Pairwise Frank-Wolfe (PFW)

It is implemented in the pairwise_frank_wolfe function. See Lacoste-Julien, Jaggi (2015) for an overview.

Blended Pairwise Conditional Gradients (BPCG)

It is implemented in the FrankWolfe.blended_pairwise_conditional_gradient function, with a minor modification to improve sparsity.

See Tsuji, Tanaka, Pokutta (2021)

Comparison

The following table compares the characteristics of the algorithms presented in the package:

Algorithm	Progress/Iteration	Time/Iteration	Sparsity	Numerical Stability	Active Set	Lazifiable
FW	Low	Low	Low	High	No	Yes
AFW	Medium	Medium-High	Medium	Medium-High	Yes	Yes
B(P)CG	High	Medium-High	High	Medium	Yes	By design
SFW	Low	Low	Low	High	No	No

While the standard Frank-Wolfe algorithm can only move towards extreme points of the compact convex set $\mathcal{C}$, Away-step Frank-Wolfe can move away from them. The following figure from our paper illustrates this behaviour:

FW vs AFW .

Both algorithms minimize a quadratic function (whose contour lines are depicted) over a simple polytope (the black square). When the minimizer lies on a face, the standard Frank-Wolfe algorithm zig-zags towards the solution, while its Away-step variant converges more quickly.

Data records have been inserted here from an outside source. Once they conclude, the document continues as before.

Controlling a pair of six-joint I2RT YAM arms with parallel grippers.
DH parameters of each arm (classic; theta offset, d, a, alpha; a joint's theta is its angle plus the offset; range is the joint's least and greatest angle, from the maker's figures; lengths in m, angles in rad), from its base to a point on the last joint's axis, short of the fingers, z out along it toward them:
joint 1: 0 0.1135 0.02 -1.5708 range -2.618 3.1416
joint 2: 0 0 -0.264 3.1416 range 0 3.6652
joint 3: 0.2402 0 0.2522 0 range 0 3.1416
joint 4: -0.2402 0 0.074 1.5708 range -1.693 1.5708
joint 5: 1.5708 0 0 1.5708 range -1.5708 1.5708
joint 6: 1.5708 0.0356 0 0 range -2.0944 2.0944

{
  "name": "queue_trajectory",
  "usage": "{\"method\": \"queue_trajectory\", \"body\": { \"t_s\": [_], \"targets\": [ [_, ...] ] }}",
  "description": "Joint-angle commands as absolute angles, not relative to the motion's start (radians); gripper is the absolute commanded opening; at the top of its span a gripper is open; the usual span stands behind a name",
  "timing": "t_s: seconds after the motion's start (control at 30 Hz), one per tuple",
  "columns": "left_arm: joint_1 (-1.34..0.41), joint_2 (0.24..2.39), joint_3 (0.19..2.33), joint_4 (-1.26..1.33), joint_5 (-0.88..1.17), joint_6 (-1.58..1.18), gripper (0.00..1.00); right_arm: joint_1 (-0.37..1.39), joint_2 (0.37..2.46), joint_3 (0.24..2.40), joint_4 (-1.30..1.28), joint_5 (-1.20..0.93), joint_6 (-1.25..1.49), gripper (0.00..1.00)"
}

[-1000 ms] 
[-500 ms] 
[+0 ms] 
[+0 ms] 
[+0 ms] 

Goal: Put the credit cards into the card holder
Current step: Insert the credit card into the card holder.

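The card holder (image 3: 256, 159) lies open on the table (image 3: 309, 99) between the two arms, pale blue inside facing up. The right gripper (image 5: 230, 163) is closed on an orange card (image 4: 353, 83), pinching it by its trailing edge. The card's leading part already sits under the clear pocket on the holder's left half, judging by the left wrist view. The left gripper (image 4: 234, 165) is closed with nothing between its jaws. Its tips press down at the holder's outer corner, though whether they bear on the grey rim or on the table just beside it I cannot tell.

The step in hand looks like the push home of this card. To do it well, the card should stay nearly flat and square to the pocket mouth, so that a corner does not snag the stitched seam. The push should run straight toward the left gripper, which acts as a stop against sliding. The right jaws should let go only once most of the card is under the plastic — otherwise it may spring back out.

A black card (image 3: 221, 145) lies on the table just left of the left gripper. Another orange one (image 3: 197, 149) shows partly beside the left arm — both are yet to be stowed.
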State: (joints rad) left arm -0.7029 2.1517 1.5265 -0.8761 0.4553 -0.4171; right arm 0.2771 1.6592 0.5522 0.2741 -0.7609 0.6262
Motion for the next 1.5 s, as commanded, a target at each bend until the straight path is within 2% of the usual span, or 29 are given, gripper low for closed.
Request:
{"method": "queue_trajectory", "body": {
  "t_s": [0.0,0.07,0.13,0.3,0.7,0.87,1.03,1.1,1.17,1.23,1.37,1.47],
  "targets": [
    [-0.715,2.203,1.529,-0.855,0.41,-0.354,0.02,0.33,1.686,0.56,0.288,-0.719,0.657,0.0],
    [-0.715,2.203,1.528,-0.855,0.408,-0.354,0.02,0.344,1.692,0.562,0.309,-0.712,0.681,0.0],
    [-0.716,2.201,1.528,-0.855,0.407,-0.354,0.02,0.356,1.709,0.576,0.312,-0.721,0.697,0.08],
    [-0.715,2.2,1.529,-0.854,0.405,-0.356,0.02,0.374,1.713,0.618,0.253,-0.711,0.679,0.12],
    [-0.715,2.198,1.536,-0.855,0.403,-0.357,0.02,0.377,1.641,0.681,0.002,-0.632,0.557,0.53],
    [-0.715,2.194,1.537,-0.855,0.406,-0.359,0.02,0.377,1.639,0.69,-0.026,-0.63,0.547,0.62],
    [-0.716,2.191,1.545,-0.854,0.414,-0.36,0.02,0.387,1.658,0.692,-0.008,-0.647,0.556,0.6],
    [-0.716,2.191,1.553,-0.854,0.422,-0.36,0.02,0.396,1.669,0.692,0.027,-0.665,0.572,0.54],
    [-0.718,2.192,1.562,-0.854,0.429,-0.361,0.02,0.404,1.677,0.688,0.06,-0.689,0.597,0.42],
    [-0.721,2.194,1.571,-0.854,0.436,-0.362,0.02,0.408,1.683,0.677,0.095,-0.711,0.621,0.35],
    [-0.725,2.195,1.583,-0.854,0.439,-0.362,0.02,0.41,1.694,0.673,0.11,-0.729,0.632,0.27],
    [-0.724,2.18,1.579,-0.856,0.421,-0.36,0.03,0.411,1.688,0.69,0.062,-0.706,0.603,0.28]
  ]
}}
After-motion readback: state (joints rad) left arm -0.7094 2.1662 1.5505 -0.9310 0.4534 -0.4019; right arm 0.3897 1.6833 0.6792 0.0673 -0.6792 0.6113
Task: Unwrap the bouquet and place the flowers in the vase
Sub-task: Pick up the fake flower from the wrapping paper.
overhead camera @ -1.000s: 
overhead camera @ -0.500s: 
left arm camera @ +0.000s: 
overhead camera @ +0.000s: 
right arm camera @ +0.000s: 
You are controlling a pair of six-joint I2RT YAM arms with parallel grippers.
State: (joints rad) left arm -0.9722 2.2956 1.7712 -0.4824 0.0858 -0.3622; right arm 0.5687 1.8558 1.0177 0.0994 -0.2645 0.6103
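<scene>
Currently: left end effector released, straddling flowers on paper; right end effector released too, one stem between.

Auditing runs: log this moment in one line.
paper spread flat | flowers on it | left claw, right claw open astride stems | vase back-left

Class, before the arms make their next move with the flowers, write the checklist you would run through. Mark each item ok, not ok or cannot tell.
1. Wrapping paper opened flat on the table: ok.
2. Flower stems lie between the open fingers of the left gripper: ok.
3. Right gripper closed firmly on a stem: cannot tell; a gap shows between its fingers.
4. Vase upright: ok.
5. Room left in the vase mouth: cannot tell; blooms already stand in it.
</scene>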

Block-Coordinate Frank-Wolfe (BCFW)

It is implemented in the FrankWolfe.block_coordinate_frank_wolfe function.

See Lacoste-Julien, Jaggi, Schmidt, Pletscher (2013) and Beck, Pauwels, Sabach (2015) for more details about different variants of Block-Coordinate Frank-Wolfe.

Alternating Linear Minimization (ALM)

It is implemented in the FrankWolfe.alternating_linear_minimization function.